第二話⑭
俺はスマホを開いて、ホライゾンのアプリを立ち上げた。
「なんだこれ!?」
驚きすぎて、スマホを取り落としそうになり、慌ててキャッチする。見間違いかと思い、画面を二度見する。表示のバグかもしれないと思って、アプリをリセットして、再び立ち上げる。表示に変わりはない。
(いち、じゅう、ひゃく、せん、まん……にっ、におくっ!?)
それは、俺のアカウントが保有しているポイントの数だった。当たり前だけど、見たことのない単位だ。見たことがないどころか、単位がカンストして他の表示に被ってしまっている。
心臓がバクバクしている。宝くじに当たったようなものなのだ。ホライゾンでしか使えないポイントだろうけど、二億円分のポイントが俺のアカウントに付与されていることになる。
このポイントを使って、これからは買い物をしてくれということなのか。それにしても誰が……。働かずして(サイト限定とはいえ)二億円という大金……というかポイントを手に入れた俺は、ある意味ではチートといえるのかもしれない。
俺は調子に乗って、当面の生活に必要な日用品や食料、それに衣類なんかを三人分、手当たり次第にカートに突っ込んで決済をした。もちろんポイントで。
一気に五万ポイントくらい減ったけれど、残高をみれば痛くもかゆくもなかった。
購入したものはすべて当日中の配達と表示があったが、夜遅くに誰がどうやって届けにくるのだろうと思っていたら、約五分後に突如、何もない空間からホライゾンの段ボールが降ってきた。先ほどと同じように、デスクの上に積まれている。

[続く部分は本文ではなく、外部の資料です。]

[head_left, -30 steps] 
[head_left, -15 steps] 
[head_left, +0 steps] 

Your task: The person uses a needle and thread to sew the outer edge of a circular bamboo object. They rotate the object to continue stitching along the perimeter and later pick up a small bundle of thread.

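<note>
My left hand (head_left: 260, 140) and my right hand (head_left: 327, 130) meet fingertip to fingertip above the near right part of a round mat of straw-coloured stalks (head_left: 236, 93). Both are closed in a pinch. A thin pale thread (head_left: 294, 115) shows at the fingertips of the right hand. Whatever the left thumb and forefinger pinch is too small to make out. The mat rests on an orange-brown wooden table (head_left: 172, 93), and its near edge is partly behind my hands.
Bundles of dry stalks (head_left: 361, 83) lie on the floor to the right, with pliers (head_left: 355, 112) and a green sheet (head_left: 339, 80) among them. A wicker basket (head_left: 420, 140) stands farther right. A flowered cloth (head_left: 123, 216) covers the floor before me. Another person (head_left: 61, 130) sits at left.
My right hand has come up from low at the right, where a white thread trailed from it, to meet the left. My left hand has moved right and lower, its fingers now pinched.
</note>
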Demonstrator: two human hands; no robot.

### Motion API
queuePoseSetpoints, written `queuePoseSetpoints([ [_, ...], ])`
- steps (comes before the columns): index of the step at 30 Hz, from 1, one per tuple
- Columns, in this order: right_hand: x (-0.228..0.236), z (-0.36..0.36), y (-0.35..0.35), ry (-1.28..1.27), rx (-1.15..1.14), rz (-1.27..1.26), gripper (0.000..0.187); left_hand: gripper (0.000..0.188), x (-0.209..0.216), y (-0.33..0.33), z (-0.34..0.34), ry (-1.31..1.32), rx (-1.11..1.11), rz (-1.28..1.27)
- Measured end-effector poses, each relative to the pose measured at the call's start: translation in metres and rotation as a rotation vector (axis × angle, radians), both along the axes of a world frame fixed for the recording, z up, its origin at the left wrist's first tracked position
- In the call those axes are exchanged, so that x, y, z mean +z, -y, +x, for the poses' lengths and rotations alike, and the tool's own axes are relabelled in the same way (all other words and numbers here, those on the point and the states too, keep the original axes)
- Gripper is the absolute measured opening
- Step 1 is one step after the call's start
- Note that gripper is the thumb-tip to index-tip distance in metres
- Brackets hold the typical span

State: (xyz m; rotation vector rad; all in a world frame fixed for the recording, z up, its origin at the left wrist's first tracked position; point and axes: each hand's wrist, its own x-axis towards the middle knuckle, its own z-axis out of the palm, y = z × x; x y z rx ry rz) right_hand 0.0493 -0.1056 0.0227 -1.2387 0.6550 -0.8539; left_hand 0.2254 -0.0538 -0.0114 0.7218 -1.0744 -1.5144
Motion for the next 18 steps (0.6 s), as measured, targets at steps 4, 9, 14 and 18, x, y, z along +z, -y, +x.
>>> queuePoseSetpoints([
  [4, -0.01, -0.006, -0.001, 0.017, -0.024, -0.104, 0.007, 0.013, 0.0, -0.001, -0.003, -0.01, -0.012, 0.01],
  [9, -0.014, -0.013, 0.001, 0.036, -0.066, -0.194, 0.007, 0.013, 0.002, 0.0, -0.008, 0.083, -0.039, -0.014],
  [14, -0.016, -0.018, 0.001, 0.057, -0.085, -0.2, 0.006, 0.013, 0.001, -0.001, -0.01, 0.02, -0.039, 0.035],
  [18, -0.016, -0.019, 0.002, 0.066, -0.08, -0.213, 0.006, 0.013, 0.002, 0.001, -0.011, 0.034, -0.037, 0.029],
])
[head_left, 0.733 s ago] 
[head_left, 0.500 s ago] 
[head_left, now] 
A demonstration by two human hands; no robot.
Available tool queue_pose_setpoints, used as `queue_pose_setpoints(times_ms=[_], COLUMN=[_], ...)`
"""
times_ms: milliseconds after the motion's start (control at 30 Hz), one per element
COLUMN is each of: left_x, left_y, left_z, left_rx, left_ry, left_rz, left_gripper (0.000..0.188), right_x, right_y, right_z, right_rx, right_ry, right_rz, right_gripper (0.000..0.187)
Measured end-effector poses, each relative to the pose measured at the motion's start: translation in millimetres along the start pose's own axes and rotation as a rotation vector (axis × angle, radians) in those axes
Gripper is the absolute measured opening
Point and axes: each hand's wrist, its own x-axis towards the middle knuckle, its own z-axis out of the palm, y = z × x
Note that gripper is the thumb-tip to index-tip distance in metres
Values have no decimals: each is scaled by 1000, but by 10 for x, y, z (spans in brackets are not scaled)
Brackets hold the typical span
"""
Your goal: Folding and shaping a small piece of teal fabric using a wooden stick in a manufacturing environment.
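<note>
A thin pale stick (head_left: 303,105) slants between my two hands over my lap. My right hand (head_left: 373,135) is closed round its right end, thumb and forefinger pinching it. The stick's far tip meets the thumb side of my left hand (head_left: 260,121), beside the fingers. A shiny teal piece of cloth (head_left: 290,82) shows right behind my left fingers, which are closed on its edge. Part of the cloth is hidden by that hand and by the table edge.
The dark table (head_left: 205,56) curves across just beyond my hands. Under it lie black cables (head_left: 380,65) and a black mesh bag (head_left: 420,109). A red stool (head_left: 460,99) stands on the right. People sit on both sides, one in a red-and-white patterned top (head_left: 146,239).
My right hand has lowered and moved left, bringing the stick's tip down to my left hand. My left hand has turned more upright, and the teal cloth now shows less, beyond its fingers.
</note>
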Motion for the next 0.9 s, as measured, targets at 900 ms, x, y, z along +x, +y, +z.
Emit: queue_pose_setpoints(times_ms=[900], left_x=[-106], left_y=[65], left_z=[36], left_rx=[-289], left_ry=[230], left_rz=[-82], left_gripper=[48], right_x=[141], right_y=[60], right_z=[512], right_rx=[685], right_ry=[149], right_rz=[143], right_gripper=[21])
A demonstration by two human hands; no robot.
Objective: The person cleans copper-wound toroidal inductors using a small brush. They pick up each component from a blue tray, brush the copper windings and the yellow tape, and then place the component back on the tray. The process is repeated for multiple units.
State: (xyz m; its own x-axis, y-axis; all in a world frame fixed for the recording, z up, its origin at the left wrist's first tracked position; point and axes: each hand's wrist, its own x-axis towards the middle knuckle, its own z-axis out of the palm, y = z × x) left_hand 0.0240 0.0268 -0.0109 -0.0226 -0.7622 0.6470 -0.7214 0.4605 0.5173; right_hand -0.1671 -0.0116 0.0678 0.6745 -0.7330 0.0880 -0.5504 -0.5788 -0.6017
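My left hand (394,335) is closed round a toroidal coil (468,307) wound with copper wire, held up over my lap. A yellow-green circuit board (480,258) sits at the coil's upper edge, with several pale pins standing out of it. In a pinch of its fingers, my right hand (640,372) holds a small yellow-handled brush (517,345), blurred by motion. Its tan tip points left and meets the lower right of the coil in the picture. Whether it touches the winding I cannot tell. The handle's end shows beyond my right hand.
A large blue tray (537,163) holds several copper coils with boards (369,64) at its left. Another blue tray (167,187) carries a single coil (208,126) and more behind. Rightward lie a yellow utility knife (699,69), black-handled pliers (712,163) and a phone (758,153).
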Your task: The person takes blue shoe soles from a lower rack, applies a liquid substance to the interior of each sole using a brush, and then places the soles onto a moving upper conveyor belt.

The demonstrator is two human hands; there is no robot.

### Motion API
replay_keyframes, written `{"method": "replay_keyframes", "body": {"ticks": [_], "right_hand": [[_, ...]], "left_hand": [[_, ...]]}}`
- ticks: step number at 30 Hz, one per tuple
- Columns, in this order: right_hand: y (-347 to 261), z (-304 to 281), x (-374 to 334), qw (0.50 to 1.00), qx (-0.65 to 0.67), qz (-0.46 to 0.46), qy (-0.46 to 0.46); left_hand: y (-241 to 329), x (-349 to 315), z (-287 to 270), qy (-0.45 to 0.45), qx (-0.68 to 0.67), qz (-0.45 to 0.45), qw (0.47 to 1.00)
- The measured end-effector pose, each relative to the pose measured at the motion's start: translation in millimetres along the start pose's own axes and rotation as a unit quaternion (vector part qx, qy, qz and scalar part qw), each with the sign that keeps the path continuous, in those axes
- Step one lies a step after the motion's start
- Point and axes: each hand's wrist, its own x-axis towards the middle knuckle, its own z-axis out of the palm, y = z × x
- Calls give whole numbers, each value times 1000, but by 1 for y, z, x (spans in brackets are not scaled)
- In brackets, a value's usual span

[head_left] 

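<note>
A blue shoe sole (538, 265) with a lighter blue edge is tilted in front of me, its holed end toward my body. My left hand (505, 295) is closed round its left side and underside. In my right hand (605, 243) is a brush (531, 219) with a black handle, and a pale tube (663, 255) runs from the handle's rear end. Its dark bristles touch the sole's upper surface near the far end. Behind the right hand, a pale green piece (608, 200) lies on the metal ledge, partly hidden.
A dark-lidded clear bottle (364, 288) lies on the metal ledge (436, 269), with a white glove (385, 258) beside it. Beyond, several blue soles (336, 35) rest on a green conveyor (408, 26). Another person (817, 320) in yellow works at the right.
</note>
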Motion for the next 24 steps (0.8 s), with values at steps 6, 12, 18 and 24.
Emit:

これは便利なサービスだと、俺は胸を高鳴らせる。二億ポイントなんてそうそう使い切れるもんじゃないだろうし、こっちの世界の流通とうまく組み合わせれば、一生生活には困らないかもしれない。——こもれびの杜の建物が存続する限り……だけど。
通販で取り寄せた食材と調理器具で簡単に夕食を作って、三人で食べたあと、俺はばあちゃんの排泄介助をして、届いたばかりの布団を事務所の床に敷いた。
「床で寝るなんて、久しぶりですねえ。コタロウくんはベッドに寝るようにって、ずっとうるさかったもんですからね」
にこにこと笑いながらばあちゃんは促されるままに布団に潜り込んだ。筒原さんは風呂に入りたいとぼやいていたが、シャワーで我慢しろと言い切った。こもれびの杜には、職員が軽く汗を流せるようにシャワールームの設備があるのだ。
風呂については、明日、ガークに頼んでみようと思って、俺もばあちゃんの隣に敷いた布団に潜り込む。
俺とばあちゃんと筒原さん。
奇妙な関係で描いた川の字だったが、精神的にも肉体的にも疲れていたのだろう。俺は布団に溶けるように、あっという間に眠りこんでいった。